- Problem requirements -
Copy each line of the listing below exactly and drop the images.
== Segment start ==
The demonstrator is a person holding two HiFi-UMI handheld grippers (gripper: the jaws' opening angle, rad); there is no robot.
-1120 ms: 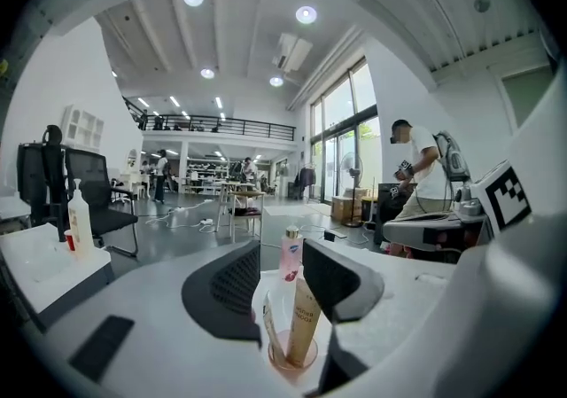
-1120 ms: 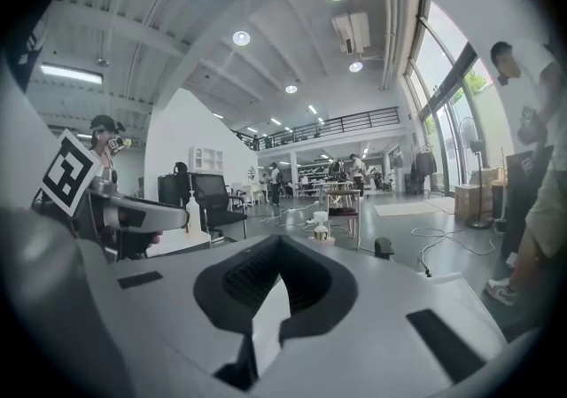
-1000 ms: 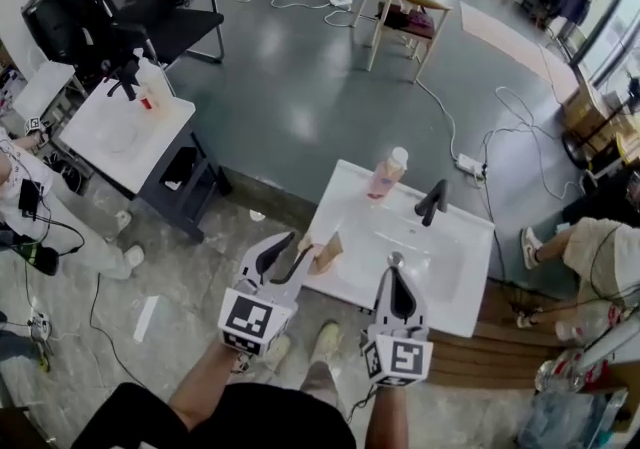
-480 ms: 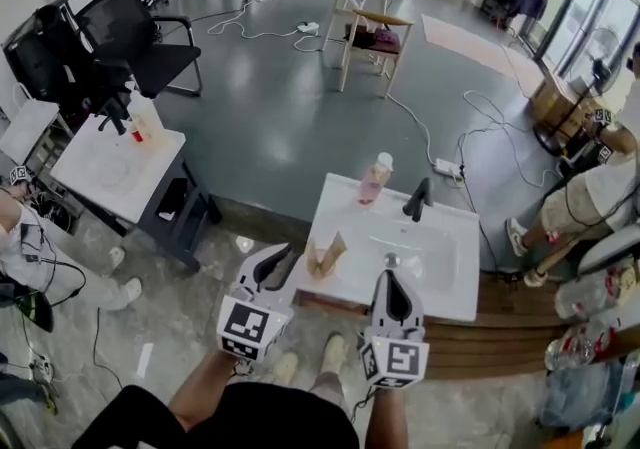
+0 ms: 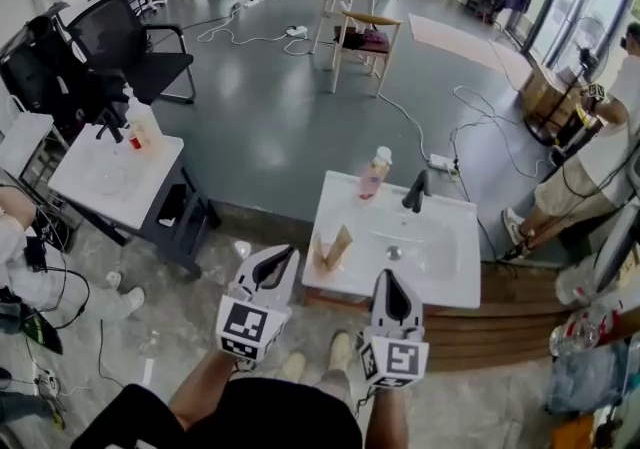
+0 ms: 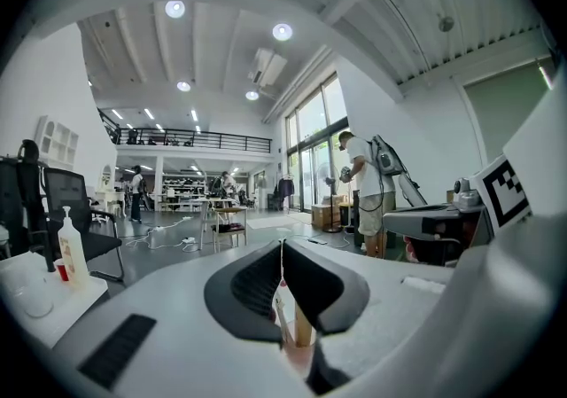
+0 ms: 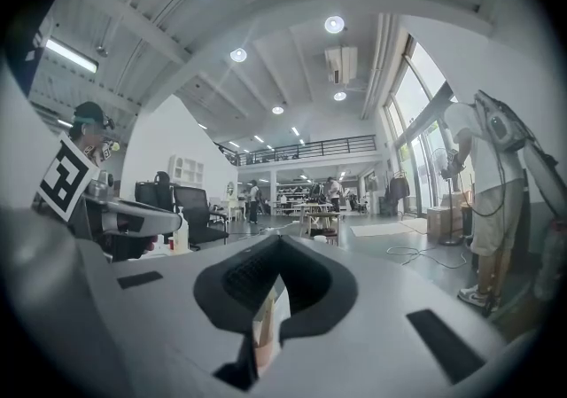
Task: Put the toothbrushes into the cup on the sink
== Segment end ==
- Solution -
The demonstrator is a person holding two HiFi-UMI handheld grippers (gripper: the jaws' opening angle, rad); there is no robot.
-1120 ms: 
-1120 ms: 
-1000 ms: 
-480 ms: 
+0 ms: 
+0 ms: 
+0 ms: 
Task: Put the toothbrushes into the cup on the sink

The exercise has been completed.